Daylight Savings Time

Daylight Savings Time November 5, 2017

Yes or No? Are you for it or against it?

Doyle Rice:

Sick of dark mornings on your way to school or work? It’s your time to rise and shine.

Just like pumpkin spice, falling leaves and football, another rite of autumn is upon us: The end of daylight saving time, which will occur at 2 a.m. Sunday Nov. 5.

At that moment (or the night before), the few analog clocks still around need to “fall back” an hour, turning 1:59:59 a.m. into 1 a.m. Since most of our computers, phones and DVRs do it automatically, it’s not as much of a chore as it used to be.

Starting Sunday, that one hour of daylight is switched from evening to morning as standard time begins.

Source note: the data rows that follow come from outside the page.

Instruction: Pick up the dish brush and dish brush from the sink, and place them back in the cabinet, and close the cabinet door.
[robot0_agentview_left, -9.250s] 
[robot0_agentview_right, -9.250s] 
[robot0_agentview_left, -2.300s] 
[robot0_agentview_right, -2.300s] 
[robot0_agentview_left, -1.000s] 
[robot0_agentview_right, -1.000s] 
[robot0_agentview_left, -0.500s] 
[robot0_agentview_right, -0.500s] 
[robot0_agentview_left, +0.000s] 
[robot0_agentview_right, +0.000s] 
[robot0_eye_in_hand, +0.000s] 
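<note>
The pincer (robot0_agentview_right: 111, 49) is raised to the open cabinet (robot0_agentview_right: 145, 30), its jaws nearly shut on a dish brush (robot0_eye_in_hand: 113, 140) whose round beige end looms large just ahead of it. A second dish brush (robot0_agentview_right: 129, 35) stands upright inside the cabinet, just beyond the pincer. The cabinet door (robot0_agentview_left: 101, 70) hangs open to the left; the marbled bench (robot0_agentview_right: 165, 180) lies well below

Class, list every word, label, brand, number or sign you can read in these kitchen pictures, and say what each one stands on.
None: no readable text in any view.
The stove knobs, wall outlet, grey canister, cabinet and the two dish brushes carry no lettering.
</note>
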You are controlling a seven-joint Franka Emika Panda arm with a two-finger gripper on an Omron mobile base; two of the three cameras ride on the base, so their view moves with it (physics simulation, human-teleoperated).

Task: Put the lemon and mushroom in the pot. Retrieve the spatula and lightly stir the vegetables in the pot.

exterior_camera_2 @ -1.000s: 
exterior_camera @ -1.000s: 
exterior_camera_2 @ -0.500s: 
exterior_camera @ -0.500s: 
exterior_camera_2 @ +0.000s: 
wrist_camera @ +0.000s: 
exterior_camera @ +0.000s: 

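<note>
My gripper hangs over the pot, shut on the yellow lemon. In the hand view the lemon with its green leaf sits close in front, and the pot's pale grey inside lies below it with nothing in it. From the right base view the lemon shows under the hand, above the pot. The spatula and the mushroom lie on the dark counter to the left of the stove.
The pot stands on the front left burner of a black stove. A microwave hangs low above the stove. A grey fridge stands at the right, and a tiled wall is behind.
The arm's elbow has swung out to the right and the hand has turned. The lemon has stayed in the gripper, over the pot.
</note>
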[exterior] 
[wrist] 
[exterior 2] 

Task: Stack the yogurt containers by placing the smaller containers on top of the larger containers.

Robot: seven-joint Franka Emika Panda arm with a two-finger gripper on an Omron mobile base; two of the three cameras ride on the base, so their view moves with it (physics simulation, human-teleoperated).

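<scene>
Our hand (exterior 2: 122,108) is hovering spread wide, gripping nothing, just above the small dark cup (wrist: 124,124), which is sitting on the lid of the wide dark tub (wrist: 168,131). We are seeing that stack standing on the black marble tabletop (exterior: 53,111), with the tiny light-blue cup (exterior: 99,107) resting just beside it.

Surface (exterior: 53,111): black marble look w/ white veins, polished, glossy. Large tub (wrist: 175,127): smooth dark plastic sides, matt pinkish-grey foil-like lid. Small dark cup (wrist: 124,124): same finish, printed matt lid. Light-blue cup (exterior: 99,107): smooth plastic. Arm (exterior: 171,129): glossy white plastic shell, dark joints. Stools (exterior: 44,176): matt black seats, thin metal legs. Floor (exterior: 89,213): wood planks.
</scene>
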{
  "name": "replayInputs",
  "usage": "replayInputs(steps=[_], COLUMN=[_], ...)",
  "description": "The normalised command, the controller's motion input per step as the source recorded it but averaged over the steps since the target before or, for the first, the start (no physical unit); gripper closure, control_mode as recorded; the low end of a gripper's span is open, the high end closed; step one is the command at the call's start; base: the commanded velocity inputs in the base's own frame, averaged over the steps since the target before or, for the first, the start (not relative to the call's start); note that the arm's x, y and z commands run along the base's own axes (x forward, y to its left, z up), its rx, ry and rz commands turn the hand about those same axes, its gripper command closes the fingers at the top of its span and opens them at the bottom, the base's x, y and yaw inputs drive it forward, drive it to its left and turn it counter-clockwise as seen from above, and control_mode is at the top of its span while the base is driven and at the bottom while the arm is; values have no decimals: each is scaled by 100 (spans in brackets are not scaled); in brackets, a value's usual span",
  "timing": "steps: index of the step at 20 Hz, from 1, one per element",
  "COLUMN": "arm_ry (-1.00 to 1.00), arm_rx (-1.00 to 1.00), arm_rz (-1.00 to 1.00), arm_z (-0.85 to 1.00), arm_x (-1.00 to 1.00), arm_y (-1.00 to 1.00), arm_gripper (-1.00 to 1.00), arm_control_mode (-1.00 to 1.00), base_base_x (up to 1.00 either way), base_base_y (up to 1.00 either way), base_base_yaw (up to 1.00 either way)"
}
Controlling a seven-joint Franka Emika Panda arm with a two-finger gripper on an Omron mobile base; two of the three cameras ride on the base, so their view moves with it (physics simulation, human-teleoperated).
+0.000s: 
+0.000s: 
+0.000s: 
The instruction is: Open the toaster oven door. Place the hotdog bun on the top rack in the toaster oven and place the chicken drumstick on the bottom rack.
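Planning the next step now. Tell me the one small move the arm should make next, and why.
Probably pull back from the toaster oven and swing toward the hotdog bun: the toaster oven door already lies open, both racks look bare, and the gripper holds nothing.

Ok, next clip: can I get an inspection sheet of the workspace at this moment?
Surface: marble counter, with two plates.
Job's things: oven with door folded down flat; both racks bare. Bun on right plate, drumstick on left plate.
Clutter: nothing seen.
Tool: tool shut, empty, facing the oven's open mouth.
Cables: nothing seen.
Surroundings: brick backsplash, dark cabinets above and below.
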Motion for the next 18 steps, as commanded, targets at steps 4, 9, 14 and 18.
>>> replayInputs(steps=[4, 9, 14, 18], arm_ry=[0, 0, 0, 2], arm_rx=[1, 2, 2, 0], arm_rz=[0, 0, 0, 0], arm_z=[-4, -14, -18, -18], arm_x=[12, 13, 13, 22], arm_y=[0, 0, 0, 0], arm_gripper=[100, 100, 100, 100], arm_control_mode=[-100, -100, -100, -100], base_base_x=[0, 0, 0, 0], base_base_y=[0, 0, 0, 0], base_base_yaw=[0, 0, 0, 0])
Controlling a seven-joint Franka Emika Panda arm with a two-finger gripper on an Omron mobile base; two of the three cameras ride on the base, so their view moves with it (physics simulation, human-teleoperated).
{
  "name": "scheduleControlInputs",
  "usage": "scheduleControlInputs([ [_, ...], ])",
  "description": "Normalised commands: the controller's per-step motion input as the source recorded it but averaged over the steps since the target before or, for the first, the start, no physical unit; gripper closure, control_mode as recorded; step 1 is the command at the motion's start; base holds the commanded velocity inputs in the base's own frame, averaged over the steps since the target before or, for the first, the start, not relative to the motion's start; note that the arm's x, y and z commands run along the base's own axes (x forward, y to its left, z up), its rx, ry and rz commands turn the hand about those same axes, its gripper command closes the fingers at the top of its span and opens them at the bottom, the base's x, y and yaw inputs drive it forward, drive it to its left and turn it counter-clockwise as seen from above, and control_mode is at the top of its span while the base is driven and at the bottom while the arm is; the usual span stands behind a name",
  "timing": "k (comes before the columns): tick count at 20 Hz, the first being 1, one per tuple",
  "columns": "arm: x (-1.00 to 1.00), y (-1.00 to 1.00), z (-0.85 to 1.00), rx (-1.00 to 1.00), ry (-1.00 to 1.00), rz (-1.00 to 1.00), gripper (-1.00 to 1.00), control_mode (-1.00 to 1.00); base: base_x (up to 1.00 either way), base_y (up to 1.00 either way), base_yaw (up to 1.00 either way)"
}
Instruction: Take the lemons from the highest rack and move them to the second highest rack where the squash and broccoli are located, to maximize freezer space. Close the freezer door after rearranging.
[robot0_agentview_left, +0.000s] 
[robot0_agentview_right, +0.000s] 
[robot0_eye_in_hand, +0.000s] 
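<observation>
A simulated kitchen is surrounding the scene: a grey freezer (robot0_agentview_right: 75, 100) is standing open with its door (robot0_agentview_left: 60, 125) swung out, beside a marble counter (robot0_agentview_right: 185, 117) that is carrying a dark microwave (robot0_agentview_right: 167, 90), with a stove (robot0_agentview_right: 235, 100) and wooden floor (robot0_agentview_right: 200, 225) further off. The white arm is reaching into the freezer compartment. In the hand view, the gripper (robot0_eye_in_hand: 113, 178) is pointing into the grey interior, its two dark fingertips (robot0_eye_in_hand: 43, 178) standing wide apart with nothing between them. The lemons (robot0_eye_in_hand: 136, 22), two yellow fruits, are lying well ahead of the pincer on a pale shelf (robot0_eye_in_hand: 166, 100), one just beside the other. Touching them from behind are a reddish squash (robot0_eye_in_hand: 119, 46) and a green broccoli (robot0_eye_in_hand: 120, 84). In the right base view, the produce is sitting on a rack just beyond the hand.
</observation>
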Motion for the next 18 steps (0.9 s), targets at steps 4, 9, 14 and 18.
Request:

Credit — or blame — for the biannual shift goes back to Benjamin Franklin, who published An Economical Project for Diminishing the Cost of Light in a 1784 journal after he noticed that people burned candles at night but slept past dawn.

But he never saw his plan put into action. The U.S. first implemented daylight saving during World War I as a way to conserve fuel with the Standard Time Act of 1918, also known as the Calder Act.

In World War II, President Franklin D. Roosevelt implemented a year-round daylight saving time that was commonly known as “War Time.”

In 1966, President Lyndon Johnson signed the Uniform Time Act into law.